Décision est prise pour activer le filtrage en basculant le module du mode "monitoring" au mode "protection". La protection du serveur client est donc activée.
Le Cleaning Center se met immédiatement à filtrer l'attaque, détecter puis bloquer la majorité des adresses spoofées (usurpées) utilisées par le pirate pour lancer un flux massif de requêtes d'ouverture de connexions simultanées sur le serveur Web ciblé.
Moins de dix minutes après le début de l'offensive qu'il mène, l'attaquant remarque que son attaque est inefficace. Il stoppe l'agression... et reconfigure son botnet. L'attaque reprend alors à une hauteur de 80 000 paquets par seconde. Elle est automatiquement filtrée.
Trois minutes après, le pirate adjoint à son attaque initiale (SYN flood) un flux massif de requêtes http de type GET à destination du même serveur Web. Cette attaque (GET flood) provient de 97 machines (membres du botnet piloté par le pirate), et pousse la charge à 175 000 paquets par seconde.

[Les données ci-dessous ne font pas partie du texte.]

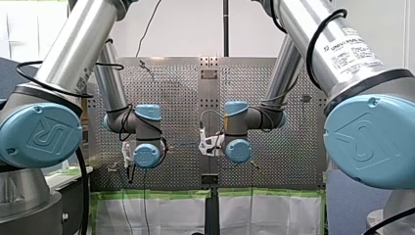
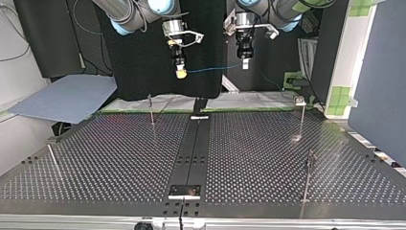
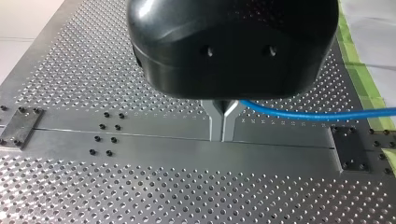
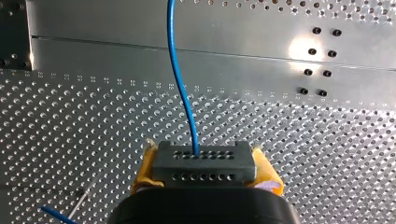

Le "Cleaning Center" adapte alors sa protection pour filtrer ces requêtes malveillantes.
la fin du combat
Environ 40 minutes après son engagement, l'attaque cesse, le pirate ayant certainement constaté l'échec de sa tentative. Le client est maintenant protégé, et les velléités malveillantes de l'attaquant sont désormais anéanties par la protection offerte par le Cleaning Center positionné en frontal de l'Internet.
Mettant à profit les capacités de capture et de stockage embarquées par le Cleaning Center, ce dernier met à jour l'identification des machines impliquées dans l'attaque et parvient à les localiser. Il s'agit des machines qui, sans doute à l'insu de leur propriétaire légitime, ont été enrôlées dans le "botnet" par le pirate.
Les machines sont essentiellement localisées en Chine et en Corée. Le lendemain, après une analyse plus poussée, les experts d'Orange Labs remarquent et extraient également l'adresse d'une machine au comportement étrange : elle testait régulièrement l'accessibilité du site, peu avant, pendant, et jusqu'à 4 minutes après... Le pirate serait-il localisé ?
conclusion
Ce succès démontre la capacité et l'intérêt de mobiliser rapidement les réseaux d'experts et les outils adaptés, innovants et performants pour se protéger des attaques en DDoS. Dans cette pseudo-course à l'armement, l'arsenal de défense est multiple, et il faut savoir utiliser à bon escient les techniques les plus simples comme les plus sophistiquées.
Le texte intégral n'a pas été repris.